Or maybe pros and cons.
Incentives - The Database of State Incentives for Renewables & Efficiency has federal, state, local, and even utility based incentives. Until 2016 the best incentive is probably going to be keeping 30% of your cost in the form of Personal Tax Credit - which is not capped, and can be carried forward to future years.
ROI - Whenever you purchase a hybrid, or undertake a solar project - one of the first questions you get is - "How long to recoup your investment?". But if you buy a Lexus with lamb skin leather, or put a pool in with a fountain at the end you do not get the same questions. However, there is a ROI on a solar project, I would not base a decision to attempt it based on that alone though as it is still many years in length, even with incentives and rebates.
Thermal - The water heater has the best ROI, prices vary - but an example DIY system for 3-5 people can be as low as $1800, lets say $2500 for the extra parts, and hiring a plumber to do the hard parts. You will be out $1750 after federal tax credit, $1250 if you live in an area with a utility $500 rebate (not uncommon). Most web sites determine a savings of $250 a year with solar over an electric water heater. If we know a normal electric water heater has 2 - 4.5 kW elements (an upper and lower), and we say solar will give us 1 hour a day where the electric heater does not kick in:
4.5kWh X 2 elements X 365 days X .10 cents (average rate) = $328.50 / year savings. $1250 / $328.50 = ROI of 3.8 years.
BUT, 4 years after you buy a 50" flat screen the best you can hope for is that you do not see it on clearance (if they even still make it) for a fraction of what you paid. 4 years after the solar water heater purchase - and now you are getting FREE hot water fo hopefully another decade or longer.
Isreal requires EVERY home to have a solar water heater, while in the Navy I went to Greece - virtually every roof had 1 or more.
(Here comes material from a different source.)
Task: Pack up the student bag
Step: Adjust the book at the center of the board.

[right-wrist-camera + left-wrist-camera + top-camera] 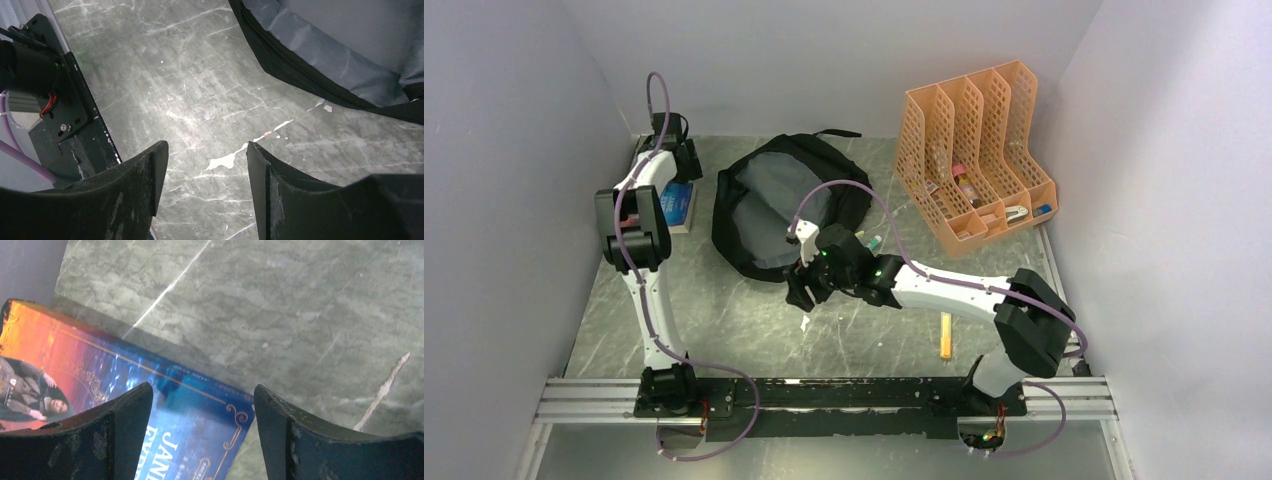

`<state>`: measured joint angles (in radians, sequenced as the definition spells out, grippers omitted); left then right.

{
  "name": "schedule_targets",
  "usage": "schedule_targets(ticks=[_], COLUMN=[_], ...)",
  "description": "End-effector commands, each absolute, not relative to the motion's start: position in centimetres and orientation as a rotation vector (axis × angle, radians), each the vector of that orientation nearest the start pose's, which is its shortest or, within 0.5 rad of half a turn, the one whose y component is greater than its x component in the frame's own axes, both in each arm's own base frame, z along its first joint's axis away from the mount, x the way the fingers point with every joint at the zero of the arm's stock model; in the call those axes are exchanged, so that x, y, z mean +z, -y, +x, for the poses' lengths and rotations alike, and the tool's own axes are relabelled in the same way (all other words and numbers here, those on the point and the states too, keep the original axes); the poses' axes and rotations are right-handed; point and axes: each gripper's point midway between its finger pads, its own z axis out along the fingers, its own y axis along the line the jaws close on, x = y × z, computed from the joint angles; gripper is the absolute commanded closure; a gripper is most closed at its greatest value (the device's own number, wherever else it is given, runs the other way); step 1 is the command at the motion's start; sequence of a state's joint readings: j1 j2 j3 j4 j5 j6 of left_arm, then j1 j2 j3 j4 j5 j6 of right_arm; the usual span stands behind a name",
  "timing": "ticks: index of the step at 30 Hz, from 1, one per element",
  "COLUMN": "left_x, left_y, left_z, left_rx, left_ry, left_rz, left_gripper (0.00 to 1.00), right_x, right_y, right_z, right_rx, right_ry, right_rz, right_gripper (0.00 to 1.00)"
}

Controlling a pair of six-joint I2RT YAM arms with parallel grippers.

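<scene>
At the far left, the left gripper [674, 152] hangs over a book [681, 207] that lies flat on the table [724, 325], close to the left wall. In the left wrist view its jaws stand apart with nothing between them, and the book's blue and orange cover [100, 367] lies below, one corner under the gap.

Just right of the book, at the far middle of the table, lies the bag [774, 200]. It is unzipped, and its mouth gapes to show a grey lining.

The right gripper [802, 287] hangs just beside the bag's near edge, over bare table. In the right wrist view its jaws are spread and grasp nothing. The bag's zipped rim and lining [345, 55] fill the upper right corner there.

Nearer the arm bases, a short yellow stick [945, 335] lies on the table.

At the far right stands an orange mesh organiser [976, 150], with small items in its slots, too small to name.
</scene>
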<state>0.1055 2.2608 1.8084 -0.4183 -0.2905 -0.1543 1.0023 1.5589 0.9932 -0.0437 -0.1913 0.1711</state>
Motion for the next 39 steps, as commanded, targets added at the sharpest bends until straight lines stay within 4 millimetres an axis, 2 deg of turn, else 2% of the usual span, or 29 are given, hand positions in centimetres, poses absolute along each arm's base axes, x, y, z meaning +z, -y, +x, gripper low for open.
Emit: schedule_targets(ticks=[1, 5, 9, 19, 26, 32, 39], left_x=[4.2, 3.5, 2.7, 2.0, 3.8, 3.8, 5.5], left_y=[-10.1, -8.8, -8.3, -7.6, -6.2, -5.6, -5.5], left_z=[56.5, 57.9, 57.8, 53.6, 50.7, 46.1, 40.0], left_rx=[0.308, 0.212, 0.193, 0.287, 0.305, 0.362, 0.374], left_ry=[-2.396, -2.402, -2.429, -2.52, -2.525, -2.593, -2.572], left_rz=[-0.445, -0.407, -0.4, -0.436, -0.439, -0.455, -0.533], left_gripper=[0.21, 0.21, 0.22, 0.26, 0.27, 0.28, 0.28], right_x=[13.1, 12.7, 12.5, 11.9, 11.6, 11.4, 11.5], right_y=[-38.4, -38.4, -38.5, -38.8, -38.8, -38.6, -39.0], right_z=[20.0, 20.0, 20.1, 20.0, 19.9, 19.7, 19.6], right_rx=[0.847, 0.84, 0.836, 0.844, 0.855, 0.867, 0.883], right_ry=[-2.031, -2.041, -2.046, -2.051, -2.045, -2.047, -2.025], right_rz=[-1.035, -1.04, -1.045, -1.059, -1.058, -1.063, -1.073], right_gripper=[0.37, 0.37, 0.37, 0.37, 0.36, 0.36, 0.36])
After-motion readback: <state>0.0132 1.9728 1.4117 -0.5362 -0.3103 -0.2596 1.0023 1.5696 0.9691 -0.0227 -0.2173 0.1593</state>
Can you imagine the energy savings of 100 million US housholds turing on solar water heaters?
Electric - The ROI on a solar array is still daunting. The incentives have fluxuated, but the cost has steadily declined. Consider that a program for Florida that ended June 2010 (but ran out of money around July of 2007!!) paid $4 / watt. Around the same time FPL briefly offered $1 / watt. If you scored both incentives today you would get an array AND a sizable check. But with no other incentives you will at least have a 30% tax credit, uncapped, until 2016. Thats not a bail out, or a hand out - just allowing you to keep YOUR tax money.
Here are some things I have noticed though so far (only been up 1 week)
Size vs Output - When I was looking at systems, the average sunlight per day is usually given as 5 hours. So I was calculating WATTS x # panels x .95 power factor (or efficiency of the inverter). So my system: 230W panels x 14 x .95 = 3059 watts x 5 hours = 15.3 kWh per day average.
Apart from the fact that the last full week of blaring sun was during the install - I have yet to see any panel producing more than 86% of the rating. I did find a site that shows (Panels x 95%)x(wiring and tracking loss x 91%)x(inverter x 90%) = 78% of panel rating - so I suppose 86% is really not bad.
On the upside is that the panels start producing as soon as the sun peaks above the horizon. Not much - maybe 200-300w for the entire array, but at 8:30 before the AC kicks on the meter was going backwards. Another benefit of micro-inverters - I believe a single inverter system requires that a "zone" of the array reaches a certain level before power is produced. Micro-invertors - Enphase is what I use - track the power of the panel it is connected to - and starts producing at nearly 0 watts.
Also, and this is why Germany and Italy just about out pace us in solar installations - it does not need to be sunny to produce power. I was bummed today because it was coudy all day - but still produced over 11kWh.